A standard state of affairs is to run every day Spark jobs on Amazon EMR utilizing constant Amazon Elastic Compute Cloud (Amazon EC2) occasion sorts (for instance, a single occasion measurement and household for the cluster). Though this would possibly work properly to maintain the baseline, spikes can set off auto scaling, which narrows the possibilities of capability availability when attempting to cease and relaunch a bigger EMR cluster, as a result of the particular on-demand occasion pool would possibly lack capability to satisfy the demand.

On this submit, we present optimize capability by analyzing EMR workloads and implementing methods tailor-made to your workload patterns. We stroll by way of assessing the historic compute utilization of a workload and use a mix of methods to cut back the probability of InsufficientCapacityExceptions (ICE) when Amazon EMR launches particular EC2 occasion sorts. We implement versatile occasion fleet methods to cut back dependency on particular occasion sorts and use Amazon EC2 On-Demand Capability Reservation (ODCRs) for predictable, steady-state workloads. Following this method may also help stop job failures resulting from capability limits whereas optimizing your cluster for price and efficiency.

Resolution overview

Occasion fleets in Amazon EMR provide a versatile and sturdy strategy to handle EC2 cases inside your cluster. This characteristic lets you specify goal capacities for On-Demand and Spot Cases, choose as much as 5 EC2 occasion sorts per fleet (or 30 when utilizing the AWS Command Line Interface (AWS CLI) and API with an allocation technique), and use a number of subnets throughout completely different Availability Zones. Importantly, occasion fleets assist the usage of ODCRs, enabling you to align your EMR clusters with pre-purchased EC2 capability. You possibly can configure your occasion fleet to choose or require capability reservations, ensuring that your EMR clusters use your reserved capability effectively.
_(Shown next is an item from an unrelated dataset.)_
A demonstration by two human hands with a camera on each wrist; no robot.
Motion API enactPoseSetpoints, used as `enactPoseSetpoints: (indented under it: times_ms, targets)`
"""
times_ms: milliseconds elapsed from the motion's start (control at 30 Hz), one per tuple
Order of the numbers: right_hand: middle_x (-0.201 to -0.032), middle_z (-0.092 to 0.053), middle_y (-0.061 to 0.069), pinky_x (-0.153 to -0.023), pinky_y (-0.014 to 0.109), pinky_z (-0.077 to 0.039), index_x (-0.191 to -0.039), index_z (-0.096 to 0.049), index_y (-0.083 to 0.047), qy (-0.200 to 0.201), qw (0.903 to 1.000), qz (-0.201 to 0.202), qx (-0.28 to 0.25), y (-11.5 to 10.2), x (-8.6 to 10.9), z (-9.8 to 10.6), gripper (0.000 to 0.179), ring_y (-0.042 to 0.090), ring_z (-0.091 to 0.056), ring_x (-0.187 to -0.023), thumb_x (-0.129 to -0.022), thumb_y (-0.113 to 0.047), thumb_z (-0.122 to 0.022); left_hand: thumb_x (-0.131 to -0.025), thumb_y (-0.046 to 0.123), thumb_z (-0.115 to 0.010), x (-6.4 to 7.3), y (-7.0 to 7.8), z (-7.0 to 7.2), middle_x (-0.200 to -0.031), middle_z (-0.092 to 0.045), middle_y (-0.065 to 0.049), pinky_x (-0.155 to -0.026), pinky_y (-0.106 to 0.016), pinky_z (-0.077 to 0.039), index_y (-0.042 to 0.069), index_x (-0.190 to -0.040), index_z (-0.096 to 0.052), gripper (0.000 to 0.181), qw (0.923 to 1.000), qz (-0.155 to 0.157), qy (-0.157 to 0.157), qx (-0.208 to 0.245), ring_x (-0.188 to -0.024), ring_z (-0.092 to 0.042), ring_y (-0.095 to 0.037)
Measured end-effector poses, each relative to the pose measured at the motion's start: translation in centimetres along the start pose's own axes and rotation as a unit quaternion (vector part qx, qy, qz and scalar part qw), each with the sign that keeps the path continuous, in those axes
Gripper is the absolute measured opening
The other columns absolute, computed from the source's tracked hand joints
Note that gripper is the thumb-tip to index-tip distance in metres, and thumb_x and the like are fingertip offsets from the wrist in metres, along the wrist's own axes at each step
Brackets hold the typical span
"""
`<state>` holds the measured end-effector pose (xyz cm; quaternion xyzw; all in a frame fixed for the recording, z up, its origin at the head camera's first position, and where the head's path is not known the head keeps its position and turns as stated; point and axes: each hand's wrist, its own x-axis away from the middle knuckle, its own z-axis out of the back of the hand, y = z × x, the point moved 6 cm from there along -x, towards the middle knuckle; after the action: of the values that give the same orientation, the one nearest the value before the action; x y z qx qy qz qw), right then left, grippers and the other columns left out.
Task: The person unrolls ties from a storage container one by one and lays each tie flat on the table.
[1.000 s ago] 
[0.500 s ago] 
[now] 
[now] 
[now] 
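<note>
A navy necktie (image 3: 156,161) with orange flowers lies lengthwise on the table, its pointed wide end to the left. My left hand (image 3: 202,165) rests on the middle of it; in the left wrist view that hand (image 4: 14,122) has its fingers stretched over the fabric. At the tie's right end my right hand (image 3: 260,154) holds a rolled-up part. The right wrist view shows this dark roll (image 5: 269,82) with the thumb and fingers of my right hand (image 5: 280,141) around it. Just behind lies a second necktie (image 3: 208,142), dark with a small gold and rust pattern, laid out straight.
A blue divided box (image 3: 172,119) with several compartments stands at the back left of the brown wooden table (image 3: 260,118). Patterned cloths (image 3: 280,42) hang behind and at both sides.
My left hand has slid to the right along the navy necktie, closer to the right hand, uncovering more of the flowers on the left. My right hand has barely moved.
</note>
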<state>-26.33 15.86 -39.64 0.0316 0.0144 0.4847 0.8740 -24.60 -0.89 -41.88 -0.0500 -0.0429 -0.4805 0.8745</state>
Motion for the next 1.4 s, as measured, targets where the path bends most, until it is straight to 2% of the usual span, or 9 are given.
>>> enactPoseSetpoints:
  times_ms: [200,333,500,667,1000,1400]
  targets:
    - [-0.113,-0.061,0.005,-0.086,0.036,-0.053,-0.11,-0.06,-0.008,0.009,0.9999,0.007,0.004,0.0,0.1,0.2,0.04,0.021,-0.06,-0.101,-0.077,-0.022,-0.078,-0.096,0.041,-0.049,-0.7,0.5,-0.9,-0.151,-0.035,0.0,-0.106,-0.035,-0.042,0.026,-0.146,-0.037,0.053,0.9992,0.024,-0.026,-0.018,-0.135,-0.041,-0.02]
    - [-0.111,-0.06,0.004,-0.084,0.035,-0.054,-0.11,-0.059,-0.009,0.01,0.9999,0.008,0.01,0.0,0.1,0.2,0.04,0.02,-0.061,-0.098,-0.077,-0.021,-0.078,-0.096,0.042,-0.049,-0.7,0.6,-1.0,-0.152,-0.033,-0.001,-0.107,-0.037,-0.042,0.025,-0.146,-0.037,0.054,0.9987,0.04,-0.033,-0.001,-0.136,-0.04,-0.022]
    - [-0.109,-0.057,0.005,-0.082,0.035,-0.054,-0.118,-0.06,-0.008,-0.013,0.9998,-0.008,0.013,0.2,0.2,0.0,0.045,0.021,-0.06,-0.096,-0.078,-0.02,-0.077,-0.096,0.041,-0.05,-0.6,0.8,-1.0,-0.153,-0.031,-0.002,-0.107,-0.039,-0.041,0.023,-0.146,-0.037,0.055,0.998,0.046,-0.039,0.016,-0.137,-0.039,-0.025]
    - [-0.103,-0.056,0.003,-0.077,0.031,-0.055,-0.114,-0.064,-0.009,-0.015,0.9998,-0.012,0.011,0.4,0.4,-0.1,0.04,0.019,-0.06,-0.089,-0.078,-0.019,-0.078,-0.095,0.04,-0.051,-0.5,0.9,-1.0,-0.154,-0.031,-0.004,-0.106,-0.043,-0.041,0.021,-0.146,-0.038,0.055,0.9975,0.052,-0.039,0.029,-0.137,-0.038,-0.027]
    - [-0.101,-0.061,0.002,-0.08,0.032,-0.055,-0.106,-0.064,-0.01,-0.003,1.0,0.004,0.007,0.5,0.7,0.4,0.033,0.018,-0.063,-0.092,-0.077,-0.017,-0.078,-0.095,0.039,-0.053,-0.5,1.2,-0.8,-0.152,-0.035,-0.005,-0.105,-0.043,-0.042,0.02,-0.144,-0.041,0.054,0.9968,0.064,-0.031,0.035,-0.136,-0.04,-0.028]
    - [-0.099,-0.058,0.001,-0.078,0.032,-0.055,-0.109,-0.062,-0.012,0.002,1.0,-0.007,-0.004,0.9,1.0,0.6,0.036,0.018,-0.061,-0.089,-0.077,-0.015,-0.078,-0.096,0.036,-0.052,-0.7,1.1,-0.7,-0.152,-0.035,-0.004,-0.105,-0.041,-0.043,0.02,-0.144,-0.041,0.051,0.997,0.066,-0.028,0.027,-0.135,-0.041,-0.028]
EMR workload patterns sometimes fall into two classes: secure and variable (spiky). Within the following sections, we discover optimize for every sample utilizing varied choices accessible with occasion fleets, beginning with secure workloads after which addressing variable workloads.

Steady workloads are workloads with a predictable sample of useful resource utilization over time; for instance, a pharmaceutical supplier must course of 21 TB of analysis information, affected person data, and different info every day. The workload is constant and must run reliably day-after-day on long-running persistent clusters. For essential enterprise operations requiring excessive reliability and assured capability, we suggest reserving the baseline capability as a part of your capability planning. We show the next steps:

Use AWS Value and Utilization Experiences (AWS CUR) to estimate the baseline of present workloads.
Reserve the baseline capability utilizing ODCR.
Configure Amazon EMR to make use of the focused ODCR.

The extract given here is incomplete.